■ Assigned task: Which lines below contain "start"? Pull them out.

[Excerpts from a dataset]
◆ ◆ ◆ ◆ ◆

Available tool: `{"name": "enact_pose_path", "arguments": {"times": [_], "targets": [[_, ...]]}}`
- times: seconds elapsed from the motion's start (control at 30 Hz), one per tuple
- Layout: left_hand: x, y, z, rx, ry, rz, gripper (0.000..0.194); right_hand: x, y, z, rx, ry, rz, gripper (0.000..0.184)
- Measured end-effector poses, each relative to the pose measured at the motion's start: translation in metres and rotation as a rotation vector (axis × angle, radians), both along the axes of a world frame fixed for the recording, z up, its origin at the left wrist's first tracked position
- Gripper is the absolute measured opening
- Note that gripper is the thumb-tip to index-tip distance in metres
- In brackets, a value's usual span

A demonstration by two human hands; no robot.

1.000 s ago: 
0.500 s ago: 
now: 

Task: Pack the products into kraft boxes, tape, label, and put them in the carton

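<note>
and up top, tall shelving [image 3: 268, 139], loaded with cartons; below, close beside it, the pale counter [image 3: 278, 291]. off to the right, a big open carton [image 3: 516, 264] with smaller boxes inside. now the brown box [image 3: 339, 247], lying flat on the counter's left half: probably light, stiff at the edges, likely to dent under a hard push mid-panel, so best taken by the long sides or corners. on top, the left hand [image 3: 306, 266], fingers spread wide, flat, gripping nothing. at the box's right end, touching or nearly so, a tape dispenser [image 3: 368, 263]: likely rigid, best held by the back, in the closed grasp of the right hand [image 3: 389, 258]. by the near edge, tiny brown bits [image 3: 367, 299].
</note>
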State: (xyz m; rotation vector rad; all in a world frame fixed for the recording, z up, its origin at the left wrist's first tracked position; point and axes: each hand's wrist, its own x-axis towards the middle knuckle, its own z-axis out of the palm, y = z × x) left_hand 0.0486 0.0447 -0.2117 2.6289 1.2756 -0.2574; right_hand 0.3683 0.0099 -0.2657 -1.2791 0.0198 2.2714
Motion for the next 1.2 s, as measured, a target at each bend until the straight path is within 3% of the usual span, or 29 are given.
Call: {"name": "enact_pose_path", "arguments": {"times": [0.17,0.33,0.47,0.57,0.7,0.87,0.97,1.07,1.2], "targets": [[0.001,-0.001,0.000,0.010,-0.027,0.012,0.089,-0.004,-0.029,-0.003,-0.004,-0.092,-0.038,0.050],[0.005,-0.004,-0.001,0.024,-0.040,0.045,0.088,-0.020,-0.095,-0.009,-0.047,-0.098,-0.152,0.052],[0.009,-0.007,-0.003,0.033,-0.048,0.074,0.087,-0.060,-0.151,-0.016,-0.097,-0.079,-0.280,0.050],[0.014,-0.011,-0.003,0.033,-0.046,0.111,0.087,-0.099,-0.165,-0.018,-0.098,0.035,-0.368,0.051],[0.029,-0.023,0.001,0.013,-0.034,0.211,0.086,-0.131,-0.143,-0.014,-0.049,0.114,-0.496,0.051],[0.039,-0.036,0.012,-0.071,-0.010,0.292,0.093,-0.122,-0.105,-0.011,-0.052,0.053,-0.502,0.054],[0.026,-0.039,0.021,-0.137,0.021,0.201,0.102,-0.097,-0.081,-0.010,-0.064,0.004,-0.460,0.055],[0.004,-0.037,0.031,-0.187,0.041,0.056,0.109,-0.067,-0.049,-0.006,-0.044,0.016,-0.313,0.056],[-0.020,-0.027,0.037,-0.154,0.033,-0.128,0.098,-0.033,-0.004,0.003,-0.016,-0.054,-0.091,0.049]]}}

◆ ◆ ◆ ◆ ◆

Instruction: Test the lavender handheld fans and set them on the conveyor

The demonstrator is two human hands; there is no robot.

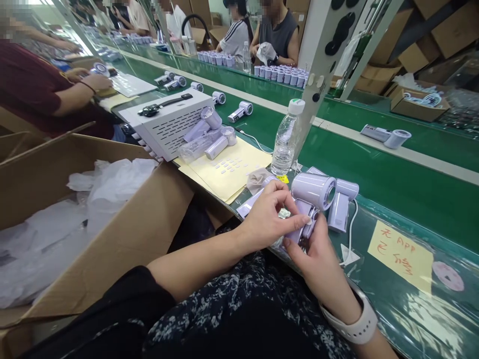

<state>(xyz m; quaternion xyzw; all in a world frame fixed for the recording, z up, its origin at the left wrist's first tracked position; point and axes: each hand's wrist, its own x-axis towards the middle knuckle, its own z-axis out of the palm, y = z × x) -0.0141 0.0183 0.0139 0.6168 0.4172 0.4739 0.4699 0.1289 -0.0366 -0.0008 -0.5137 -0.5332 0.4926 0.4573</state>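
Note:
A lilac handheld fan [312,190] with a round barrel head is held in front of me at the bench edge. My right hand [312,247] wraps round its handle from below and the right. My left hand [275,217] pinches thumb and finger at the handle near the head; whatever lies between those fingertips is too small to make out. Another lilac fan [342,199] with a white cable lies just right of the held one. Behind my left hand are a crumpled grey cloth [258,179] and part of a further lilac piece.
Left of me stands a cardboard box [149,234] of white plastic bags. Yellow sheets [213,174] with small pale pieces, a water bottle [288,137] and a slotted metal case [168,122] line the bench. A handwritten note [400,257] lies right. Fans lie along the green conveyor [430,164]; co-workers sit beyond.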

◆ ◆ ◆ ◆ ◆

■ Solved problem:
- times: seconds elapsed from the motion's start (control at 30 Hz), one per tuple
- Measured end-effector poses, each relative to the pose measured at the motion's start: translation in metres and rotation as a rotation vector (axis × angle, radians), both along the axes of a world frame fixed for the recording, z up, its origin at the left wrist's first tracked position

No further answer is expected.